Week signals: The missing piece
Plus: watch points for trade, Japan, Argentina, Australia and the Congo.

This week:
IN REVIEW. The Costanza method, understanding tariffs through Trump's eyes, and the internal logic of self-destruction.
UP AHEAD. Offramps for a trade war, problems in Japan and Argentina, empty space in Australia and the DRC.
Week Signals is the Saturday note for clients of Geopolitical Strategy, also available to GD Professional subscribers on Geopolitical Dispatch. Click here to learn more.
The Week in Review: What if he’s right?
The week began with sudden shifts to tariffs on Canada and Mexico. It ended with sudden shifts to tariffs on Europe. As markets fell and confidence tanked, analysts have been trying to identify the method in the White House’s seeming madness on cross-border trade. While the President has long espoused tariffs as a solution to spurring industrial redevelopment, or even replacing income and corporate taxation, many (including in his cabinet) had presumed they would be mainly used as a cudgel (e.g., on defence, border security) than as an objective in and of themselves.
Nobody except Donald Trump truly knows the end game, of course, and his opinions seem to be quite mutable. But we can infer from the patterns so far that he’s prepared to go further in his second term than in his first. And we can also infer he’s willing to accept greater risks and consequences, whether they be in stock prices, lobbying, or votes.
But if predicting the administration’s next moves is hard, then the second and third-order effects are harder still. Most countries have delayed their retaliation to the 25% tariffs on steel and aluminium, but three of the US’s top four trading partners – Canada, the EU, and China – have already implemented tariffs of their own, to which the US has now threatened further retaliation. And in the dynamics of tit-for-tat escalation, we move from linear game theory to exponential chaos theory. Forecasting gets harder. Scenarios get wider. The stakes, for all of us, get higher.
It's thus a useful juncture in which to review our priors: both that tariffs are bad and that Trump is either stupid or playing a convoluted game of chicken. What if tariffs aren’t so bad? What if Trump’s position is genuine and backed by evidence? The President, after all, became rich through his contrarianism and self-belief. By being “the opposite of every guy you’ve ever met”, to quote George Costanza, he not only got elected once, but twice.

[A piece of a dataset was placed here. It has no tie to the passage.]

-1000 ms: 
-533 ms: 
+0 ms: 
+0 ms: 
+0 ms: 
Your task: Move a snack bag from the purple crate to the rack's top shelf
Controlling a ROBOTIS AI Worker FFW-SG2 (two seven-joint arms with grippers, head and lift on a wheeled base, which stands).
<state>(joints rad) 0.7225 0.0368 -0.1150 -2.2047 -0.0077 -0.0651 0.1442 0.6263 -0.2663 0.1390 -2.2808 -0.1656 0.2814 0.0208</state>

And while our base case remains that tariffs are not only economically harmful but will hurt US power in the long term (especially when placed on your allies), the advantage of such a thought experiment is that it allows us to understand why and how a seemingly irrational policy may endure. A key lesson of the structured analytic techniques we use in our client work is that they force you to strip away bias, think the unthinkable, and see the world through another’s eyes (strategic empathy, in other words).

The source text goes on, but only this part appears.